Consulta Psicoespiritual (Taroterápico)

sábado, 14 de março de 2009

quase-ensaio sobre Khôra, o informe

ilustração de Bruno Urbanavicius

Perde-se na noite dos tempos a origem da noção de que participamos de dois mundos, um, material e captado pelos sentidos, outro, sutil e apenas acessível ao espírito. Platão entendia que no primeiro deles vivem os seres visíveis e, portanto, sujeitos às vicissitudes do nascimento e da morte, chamados por ele de Cópias (mimemas); estes, não passam de sombras dos seres ideais e imutáveis que vivem no mundo eterno dos Modelos (paradeigmatos).

O mesmo filósofo, porém, nos advertiu da existência de um terceiro gênero (triton genos) de seres, vivendo num mundo situado entre o espiritual superior e o reino de corrupção da matéria, ou entre o que é imediatamente percebido pelos sentidos e o que pede a mediação do inteligível ― uma realidade entre realidades, mas que não é estranha a nenhuma das outras.

A Khôra pode ser entendida como um lugar (topos), uma matriz, um receptáculo de marcas evanescentes ― diria que é um não-lugar que dá lugar e “coisidade” aos outros lugares e coisas. Não se pode compará-la a um substrato, um campo, tampouco a um espaço: Khôra é onde se assentam sítios e situações, podemos supô-la sem que seja representável (muito embora seja condição de toda representação). Ela não existe, mas é.

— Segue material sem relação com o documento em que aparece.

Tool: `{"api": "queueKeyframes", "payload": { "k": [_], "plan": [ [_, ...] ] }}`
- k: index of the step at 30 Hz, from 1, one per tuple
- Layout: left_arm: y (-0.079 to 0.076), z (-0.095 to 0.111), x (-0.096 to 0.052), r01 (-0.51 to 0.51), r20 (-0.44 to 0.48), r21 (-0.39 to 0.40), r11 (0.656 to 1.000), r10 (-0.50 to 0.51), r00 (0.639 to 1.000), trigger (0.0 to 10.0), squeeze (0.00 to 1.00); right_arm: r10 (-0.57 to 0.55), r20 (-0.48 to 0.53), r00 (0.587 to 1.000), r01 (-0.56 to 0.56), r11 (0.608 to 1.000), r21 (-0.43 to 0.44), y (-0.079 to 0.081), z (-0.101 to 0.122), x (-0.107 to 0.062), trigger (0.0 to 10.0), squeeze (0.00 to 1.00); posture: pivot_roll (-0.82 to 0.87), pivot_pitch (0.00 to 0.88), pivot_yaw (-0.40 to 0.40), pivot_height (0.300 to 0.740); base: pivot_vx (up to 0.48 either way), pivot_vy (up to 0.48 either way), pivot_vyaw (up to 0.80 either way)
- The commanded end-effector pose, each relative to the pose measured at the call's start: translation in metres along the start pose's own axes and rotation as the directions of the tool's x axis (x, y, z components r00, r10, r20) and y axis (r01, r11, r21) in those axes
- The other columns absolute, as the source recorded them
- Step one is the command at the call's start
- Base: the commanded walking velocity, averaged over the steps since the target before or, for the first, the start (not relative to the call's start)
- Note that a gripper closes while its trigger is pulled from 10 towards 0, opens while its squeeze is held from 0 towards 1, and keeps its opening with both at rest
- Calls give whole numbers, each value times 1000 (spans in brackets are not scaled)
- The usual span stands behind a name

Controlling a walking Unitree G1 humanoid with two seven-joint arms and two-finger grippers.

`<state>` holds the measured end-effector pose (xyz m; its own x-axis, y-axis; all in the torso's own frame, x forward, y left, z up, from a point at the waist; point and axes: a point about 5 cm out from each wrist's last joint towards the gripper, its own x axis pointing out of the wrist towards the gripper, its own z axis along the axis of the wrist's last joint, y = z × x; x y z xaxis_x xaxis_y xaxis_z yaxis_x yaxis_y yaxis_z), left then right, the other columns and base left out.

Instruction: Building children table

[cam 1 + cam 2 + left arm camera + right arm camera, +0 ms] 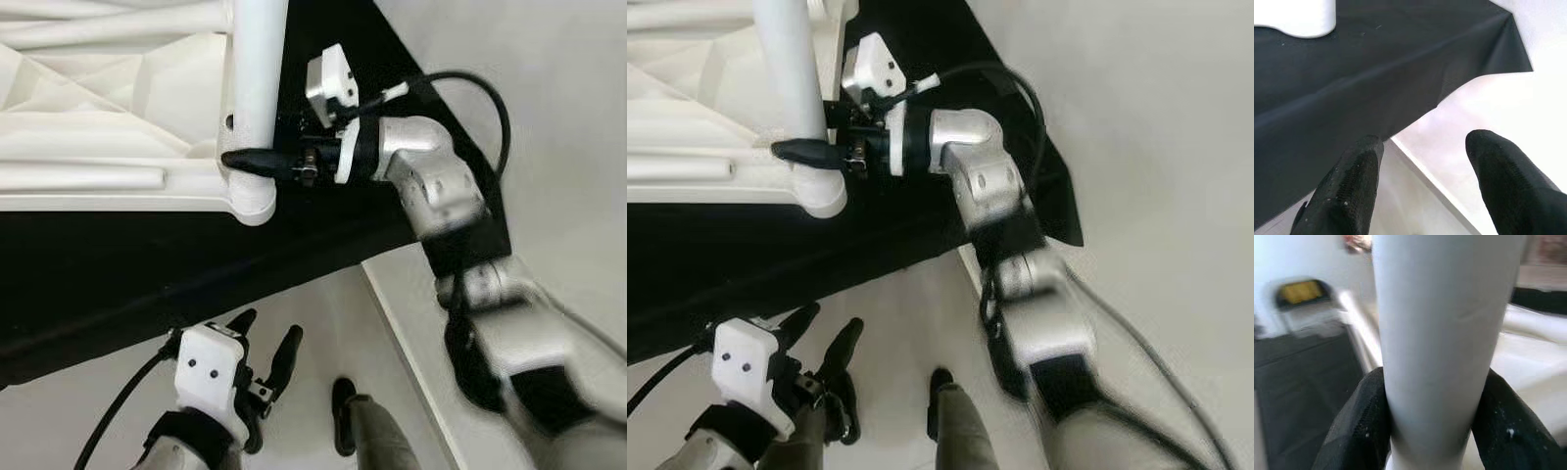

Estas considerações trazem associações com a comunicação, na qual, até mesmo em meio às metáforas inertes das falas ordinárias, intervém a autonomia arbitrária do significante. Como (re)produzir uma tal superfície virgem de recepção e ressonância, onde localizar este terceiro que espreita o discurso na relação incerta entre fala e linguagem? A tentação aqui é tornar homólogos o suporte pictográfico da representação e a primeiridade originária do informe, cuja liberdade divina não conhece limites.

O informe (amorphon) não guarda nada do que recebe e, por isso, tem de ser constantemente reinstaurado. Sendo o lugar dos lugares, Khôra se manifesta como “o que vem ao falar”, vale dizer, como região em que se inscrevem, ou ainda, o aspecto que tomam as coisas quando são faladas num dado local e momento. É nas sensações confusas que trazemos de quando a memória não alcança, que a linguagem reencontra a fonte e a força, sua figura e seu nome.


Espécie invisível, porta-traços destituído de propriedades, não atingimos Khôra mediados pela razão (logos), nem pela via direta da experiência estética, a alternativa mito-poética; é preciso um tipo de raciocínio híbrido (logismoi nothoi), um pensamento que tanto carece de lucidez, quanto se abre à profecia. Tamanha negatividade anacrônica ela comporta que mal lhe podemos dar crédito: seu discurso inaudível, as figuras (schemata) que engendra, se anunciam/enunciam como um sonho.